● ACTION ITEM:
What lines in the records below hold the string "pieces"? Please show them.

BEGIN

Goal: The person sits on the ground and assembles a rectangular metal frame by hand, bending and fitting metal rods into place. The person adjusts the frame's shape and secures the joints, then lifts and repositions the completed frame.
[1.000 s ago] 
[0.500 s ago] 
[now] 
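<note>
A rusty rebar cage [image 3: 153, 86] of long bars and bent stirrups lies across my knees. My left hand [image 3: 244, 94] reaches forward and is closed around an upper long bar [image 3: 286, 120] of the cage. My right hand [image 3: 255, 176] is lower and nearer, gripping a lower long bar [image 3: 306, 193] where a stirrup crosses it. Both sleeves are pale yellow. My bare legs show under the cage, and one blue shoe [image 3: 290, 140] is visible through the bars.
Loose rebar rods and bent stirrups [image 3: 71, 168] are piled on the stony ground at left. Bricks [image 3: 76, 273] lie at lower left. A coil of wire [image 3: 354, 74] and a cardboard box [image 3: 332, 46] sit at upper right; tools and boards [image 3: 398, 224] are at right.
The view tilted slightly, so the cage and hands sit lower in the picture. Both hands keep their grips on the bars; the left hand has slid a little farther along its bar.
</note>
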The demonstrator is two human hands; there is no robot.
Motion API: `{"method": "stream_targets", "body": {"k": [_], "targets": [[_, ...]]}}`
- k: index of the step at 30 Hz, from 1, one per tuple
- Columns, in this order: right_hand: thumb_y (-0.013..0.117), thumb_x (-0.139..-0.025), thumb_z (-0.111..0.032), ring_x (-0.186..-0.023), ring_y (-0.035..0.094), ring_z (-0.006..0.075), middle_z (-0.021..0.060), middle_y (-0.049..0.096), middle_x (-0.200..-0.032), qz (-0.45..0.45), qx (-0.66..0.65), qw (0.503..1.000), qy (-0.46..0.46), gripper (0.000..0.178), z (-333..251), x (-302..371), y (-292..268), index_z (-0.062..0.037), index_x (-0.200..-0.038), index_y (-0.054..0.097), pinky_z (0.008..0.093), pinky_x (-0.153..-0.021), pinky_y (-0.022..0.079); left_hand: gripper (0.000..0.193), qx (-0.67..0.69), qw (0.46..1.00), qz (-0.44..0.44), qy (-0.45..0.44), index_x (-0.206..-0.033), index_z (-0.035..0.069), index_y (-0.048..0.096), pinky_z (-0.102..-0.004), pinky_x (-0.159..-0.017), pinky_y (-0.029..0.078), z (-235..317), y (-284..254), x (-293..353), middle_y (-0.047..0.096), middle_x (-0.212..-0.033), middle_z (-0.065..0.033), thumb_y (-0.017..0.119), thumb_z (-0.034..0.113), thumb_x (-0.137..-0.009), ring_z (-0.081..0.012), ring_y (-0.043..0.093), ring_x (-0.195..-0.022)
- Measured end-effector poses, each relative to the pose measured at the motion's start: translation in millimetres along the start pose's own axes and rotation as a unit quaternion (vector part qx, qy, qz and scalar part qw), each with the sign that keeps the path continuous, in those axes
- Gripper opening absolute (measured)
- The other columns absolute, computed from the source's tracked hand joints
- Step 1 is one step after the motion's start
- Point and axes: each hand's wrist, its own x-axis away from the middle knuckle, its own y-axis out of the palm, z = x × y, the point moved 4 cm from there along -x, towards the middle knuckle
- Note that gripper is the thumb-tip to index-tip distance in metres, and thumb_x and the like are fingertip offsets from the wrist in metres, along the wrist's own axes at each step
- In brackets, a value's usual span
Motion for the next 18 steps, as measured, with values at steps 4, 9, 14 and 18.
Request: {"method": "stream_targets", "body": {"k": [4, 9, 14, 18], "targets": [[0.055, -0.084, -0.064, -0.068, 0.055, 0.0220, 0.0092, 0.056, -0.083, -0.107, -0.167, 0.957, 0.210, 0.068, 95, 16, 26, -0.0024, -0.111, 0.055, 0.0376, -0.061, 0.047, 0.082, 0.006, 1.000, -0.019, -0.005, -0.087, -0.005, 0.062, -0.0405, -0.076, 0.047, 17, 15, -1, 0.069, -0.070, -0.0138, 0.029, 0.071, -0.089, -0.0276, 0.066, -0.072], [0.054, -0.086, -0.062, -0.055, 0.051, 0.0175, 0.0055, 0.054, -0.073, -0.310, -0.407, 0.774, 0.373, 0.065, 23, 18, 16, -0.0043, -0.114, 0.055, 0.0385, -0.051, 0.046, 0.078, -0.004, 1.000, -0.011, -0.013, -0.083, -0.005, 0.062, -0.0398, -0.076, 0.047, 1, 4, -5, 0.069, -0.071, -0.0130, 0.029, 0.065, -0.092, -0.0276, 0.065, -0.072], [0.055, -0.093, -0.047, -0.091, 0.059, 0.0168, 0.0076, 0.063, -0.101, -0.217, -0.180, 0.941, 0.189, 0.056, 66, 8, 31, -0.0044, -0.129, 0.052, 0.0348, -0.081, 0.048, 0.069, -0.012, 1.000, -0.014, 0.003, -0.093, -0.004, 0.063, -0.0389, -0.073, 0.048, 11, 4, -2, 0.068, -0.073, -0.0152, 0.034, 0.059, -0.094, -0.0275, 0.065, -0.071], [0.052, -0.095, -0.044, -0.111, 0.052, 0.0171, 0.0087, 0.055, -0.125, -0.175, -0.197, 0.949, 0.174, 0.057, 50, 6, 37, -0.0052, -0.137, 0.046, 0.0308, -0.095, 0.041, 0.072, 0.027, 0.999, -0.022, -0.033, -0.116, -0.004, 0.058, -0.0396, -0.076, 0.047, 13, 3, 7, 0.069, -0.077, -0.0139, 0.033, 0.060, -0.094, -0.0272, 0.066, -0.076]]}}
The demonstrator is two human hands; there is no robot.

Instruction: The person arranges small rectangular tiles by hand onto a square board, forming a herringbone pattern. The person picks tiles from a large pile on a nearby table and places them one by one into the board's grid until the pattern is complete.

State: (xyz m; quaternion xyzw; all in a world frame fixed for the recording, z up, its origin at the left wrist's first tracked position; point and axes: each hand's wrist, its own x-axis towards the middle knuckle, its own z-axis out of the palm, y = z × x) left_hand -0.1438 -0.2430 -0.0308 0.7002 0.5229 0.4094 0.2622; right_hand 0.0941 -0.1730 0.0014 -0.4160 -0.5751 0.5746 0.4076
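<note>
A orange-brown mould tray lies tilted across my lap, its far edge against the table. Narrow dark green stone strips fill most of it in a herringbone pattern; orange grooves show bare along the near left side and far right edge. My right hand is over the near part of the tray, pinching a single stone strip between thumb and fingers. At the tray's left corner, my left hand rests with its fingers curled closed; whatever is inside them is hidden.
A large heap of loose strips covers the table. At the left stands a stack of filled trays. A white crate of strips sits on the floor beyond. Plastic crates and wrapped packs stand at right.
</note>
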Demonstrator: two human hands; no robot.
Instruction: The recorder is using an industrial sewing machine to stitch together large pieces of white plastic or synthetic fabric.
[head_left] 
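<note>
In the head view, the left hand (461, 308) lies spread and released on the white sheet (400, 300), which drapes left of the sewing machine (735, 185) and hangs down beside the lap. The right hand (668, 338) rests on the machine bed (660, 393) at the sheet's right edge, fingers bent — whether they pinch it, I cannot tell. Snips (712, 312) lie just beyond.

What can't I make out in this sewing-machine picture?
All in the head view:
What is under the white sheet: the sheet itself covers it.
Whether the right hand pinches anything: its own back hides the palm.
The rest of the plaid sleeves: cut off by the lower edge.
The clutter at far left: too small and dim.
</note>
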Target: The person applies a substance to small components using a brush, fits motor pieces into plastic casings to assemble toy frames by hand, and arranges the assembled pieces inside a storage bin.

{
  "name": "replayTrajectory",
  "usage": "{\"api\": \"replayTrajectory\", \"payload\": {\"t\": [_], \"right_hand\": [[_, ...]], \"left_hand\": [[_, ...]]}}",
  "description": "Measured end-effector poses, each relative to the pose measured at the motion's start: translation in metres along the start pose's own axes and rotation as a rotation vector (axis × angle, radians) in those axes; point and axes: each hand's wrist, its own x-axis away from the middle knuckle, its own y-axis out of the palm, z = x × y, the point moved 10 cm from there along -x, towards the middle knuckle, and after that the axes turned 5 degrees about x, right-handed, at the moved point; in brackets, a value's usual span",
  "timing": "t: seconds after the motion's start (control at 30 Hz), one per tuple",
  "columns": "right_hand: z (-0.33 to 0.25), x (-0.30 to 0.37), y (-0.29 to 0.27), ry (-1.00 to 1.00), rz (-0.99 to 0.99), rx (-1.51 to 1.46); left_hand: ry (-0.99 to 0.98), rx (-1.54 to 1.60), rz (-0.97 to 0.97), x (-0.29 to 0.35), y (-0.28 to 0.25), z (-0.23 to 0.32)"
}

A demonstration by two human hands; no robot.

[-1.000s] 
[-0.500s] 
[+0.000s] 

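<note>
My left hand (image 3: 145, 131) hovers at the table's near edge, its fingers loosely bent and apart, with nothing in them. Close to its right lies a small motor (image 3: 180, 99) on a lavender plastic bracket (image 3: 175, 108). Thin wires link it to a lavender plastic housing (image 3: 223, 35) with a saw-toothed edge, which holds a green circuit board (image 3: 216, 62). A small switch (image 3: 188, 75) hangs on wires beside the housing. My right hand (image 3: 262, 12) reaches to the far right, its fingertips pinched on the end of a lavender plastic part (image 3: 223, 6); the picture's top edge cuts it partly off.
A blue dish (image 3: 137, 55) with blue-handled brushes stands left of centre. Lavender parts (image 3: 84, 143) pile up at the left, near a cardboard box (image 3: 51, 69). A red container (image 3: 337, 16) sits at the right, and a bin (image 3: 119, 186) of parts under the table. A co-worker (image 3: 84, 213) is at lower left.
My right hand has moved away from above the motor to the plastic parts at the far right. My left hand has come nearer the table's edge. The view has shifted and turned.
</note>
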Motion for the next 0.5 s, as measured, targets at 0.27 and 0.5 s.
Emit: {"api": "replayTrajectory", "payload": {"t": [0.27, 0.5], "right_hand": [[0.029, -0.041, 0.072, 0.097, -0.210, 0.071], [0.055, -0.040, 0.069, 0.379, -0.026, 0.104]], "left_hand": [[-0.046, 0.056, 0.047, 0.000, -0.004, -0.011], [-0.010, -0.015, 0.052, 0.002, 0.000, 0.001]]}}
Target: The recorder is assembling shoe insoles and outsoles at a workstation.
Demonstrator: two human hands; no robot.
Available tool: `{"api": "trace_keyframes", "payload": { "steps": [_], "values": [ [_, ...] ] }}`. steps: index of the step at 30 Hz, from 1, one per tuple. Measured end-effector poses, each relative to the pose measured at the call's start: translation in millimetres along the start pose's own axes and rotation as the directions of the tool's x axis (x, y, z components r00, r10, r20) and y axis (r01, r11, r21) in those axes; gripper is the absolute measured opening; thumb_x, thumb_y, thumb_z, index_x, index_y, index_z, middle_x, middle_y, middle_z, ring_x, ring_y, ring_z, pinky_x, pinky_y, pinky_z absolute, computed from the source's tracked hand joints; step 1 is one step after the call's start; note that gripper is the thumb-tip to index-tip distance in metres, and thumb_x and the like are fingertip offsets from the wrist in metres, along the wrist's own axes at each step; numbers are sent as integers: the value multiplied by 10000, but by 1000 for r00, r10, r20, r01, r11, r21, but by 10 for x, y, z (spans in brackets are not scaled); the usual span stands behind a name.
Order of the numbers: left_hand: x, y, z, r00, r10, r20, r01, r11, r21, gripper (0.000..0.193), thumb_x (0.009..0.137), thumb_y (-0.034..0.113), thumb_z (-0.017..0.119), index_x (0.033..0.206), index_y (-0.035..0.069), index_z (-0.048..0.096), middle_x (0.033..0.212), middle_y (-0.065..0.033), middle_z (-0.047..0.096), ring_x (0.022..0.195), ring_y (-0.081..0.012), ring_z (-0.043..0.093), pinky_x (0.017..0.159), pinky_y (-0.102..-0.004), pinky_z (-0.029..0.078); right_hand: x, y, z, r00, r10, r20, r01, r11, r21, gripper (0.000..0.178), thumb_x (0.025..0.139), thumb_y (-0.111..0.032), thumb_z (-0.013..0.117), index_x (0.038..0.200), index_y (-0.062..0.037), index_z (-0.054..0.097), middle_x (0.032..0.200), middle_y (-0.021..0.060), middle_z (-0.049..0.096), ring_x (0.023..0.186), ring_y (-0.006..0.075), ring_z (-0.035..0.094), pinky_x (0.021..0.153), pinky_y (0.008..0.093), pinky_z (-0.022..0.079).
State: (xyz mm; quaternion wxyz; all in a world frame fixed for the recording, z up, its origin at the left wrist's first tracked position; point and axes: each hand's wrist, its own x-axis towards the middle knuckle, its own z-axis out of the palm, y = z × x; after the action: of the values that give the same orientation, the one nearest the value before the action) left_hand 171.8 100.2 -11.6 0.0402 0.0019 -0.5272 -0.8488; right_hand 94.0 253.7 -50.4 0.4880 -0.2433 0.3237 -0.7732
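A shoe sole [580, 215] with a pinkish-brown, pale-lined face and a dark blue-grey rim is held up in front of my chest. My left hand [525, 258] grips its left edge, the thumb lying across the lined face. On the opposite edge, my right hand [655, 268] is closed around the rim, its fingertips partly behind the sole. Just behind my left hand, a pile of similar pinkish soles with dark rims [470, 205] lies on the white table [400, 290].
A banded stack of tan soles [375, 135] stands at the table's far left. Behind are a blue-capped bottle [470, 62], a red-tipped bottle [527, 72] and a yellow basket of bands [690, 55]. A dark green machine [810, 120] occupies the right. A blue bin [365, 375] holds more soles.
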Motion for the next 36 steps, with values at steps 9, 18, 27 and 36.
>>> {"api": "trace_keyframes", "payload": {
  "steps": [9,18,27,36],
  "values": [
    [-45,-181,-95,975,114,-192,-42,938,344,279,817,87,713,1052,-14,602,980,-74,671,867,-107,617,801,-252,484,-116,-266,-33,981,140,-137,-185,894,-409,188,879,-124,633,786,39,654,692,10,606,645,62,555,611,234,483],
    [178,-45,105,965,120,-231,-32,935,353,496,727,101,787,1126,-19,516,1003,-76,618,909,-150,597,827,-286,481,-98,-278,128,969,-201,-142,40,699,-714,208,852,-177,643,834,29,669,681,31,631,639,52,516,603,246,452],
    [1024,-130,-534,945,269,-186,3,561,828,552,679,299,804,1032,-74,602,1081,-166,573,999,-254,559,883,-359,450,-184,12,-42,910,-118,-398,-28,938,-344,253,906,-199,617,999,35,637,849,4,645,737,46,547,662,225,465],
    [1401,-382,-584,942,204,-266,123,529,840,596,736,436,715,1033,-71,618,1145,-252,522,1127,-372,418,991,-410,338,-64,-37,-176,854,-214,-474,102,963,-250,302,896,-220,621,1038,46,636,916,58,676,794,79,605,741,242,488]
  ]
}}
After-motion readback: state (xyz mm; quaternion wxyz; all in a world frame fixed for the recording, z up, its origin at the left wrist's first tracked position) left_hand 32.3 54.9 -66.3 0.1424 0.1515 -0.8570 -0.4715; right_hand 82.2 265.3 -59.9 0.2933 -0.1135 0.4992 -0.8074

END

● WRITTEN ANSWER:
Instruction: The recorder is using an industrial sewing machine to stitch together large pieces of white plastic or synthetic fabric.
Target: The person applies a substance to small components using a brush, fits motor pieces into plastic casings to assemble toy frames by hand, and arranges the assembled pieces inside a storage bin.

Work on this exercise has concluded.